**What you should do**:
Every line of the listing is to be returned exactly as given.

**Supplied material**:
· · · ·

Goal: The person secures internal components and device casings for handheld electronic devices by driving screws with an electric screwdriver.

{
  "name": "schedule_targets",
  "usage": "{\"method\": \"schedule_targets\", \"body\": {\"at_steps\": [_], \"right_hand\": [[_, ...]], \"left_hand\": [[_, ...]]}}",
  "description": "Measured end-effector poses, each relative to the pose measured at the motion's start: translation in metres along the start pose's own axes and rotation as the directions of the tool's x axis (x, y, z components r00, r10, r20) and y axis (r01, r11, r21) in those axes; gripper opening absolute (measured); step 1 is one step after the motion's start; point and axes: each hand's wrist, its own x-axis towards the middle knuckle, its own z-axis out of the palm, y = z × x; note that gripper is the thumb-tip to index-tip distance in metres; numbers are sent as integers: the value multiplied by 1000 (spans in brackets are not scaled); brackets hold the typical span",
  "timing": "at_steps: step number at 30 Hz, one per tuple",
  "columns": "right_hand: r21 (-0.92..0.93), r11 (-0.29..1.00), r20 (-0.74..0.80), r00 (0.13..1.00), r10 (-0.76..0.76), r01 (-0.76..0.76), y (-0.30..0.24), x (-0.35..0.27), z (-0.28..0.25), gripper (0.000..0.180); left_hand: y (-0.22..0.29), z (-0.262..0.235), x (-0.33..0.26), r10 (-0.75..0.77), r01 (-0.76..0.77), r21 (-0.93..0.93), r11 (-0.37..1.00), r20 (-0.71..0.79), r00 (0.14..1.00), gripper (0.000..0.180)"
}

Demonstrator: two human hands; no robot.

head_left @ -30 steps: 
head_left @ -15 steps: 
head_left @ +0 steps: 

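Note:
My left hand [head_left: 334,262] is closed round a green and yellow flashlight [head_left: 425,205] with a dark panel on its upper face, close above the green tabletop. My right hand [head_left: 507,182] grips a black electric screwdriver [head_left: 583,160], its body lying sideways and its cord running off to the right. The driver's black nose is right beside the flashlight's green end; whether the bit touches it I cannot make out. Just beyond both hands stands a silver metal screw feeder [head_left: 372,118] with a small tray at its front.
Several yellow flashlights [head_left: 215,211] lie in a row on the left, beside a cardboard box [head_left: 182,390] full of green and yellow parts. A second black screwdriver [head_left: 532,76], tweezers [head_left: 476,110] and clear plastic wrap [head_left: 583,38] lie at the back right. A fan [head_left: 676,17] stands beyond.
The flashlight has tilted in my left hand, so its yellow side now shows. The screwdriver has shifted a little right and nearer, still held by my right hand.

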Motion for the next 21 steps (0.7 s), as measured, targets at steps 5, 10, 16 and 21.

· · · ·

**Output of the task**:
Goal: The person secures internal components and device casings for handheld electronic devices by driving screws with an electric screwdriver.

{
  "name": "schedule_targets",
  "usage": "{\"method\": \"schedule_targets\", \"body\": {\"at_steps\": [_], \"right_hand\": [[_, ...]], \"left_hand\": [[_, ...]]}}",
  "description": "Measured end-effector poses, each relative to the pose measured at the motion's start: translation in metres along the start pose's own axes and rotation as the directions of the tool's x axis (x, y, z components r00, r10, r20) and y axis (r01, r11, r21) in those axes; gripper opening absolute (measured); step 1 is one step after the motion's start; point and axes: each hand's wrist, its own x-axis towards the middle knuckle, its own z-axis out of the palm, y = z × x; note that gripper is the thumb-tip to index-tip distance in metres; numbers are sent as integers: the value multiplied by 1000 (spans in brackets are not scaled); brackets hold the typical span",
  "timing": "at_steps: step number at 30 Hz, one per tuple",
  "columns": "right_hand: r21 (-0.92..0.93), r11 (-0.29..1.00), r20 (-0.74..0.80), r00 (0.13..1.00), r10 (-0.76..0.76), r01 (-0.76..0.76), y (-0.30..0.24), x (-0.35..0.27), z (-0.28..0.25), gripper (0.000..0.180); left_hand: y (-0.22..0.29), z (-0.262..0.235), x (-0.33..0.26), r10 (-0.75..0.77), r01 (-0.76..0.77), r21 (-0.93..0.93), r11 (-0.37..1.00), r20 (-0.71..0.79), r00 (0.14..1.00), gripper (0.000..0.180)"
}

Demonstrator: two human hands; no robot.

head_left @ -30 steps: 
head_left @ -15 steps: 
head_left @ +0 steps: 

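Note:
My left hand [head_left: 334,262] is closed round a green and yellow flashlight [head_left: 425,205] with a dark panel on its upper face, close above the green tabletop. My right hand [head_left: 507,182] grips a black electric screwdriver [head_left: 583,160], its body lying sideways and its cord running off to the right. The driver's black nose is right beside the flashlight's green end; whether the bit touches it I cannot make out. Just beyond both hands stands a silver metal screw feeder [head_left: 372,118] with a small tray at its front.
Several yellow flashlights [head_left: 215,211] lie in a row on the left, beside a cardboard box [head_left: 182,390] full of green and yellow parts. A second black screwdriver [head_left: 532,76], tweezers [head_left: 476,110] and clear plastic wrap [head_left: 583,38] lie at the back right. A fan [head_left: 676,17] stands beyond.
The flashlight has tilted in my left hand, so its yellow side now shows. The screwdriver has shifted a little right and nearer, still held by my right hand.
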
Motion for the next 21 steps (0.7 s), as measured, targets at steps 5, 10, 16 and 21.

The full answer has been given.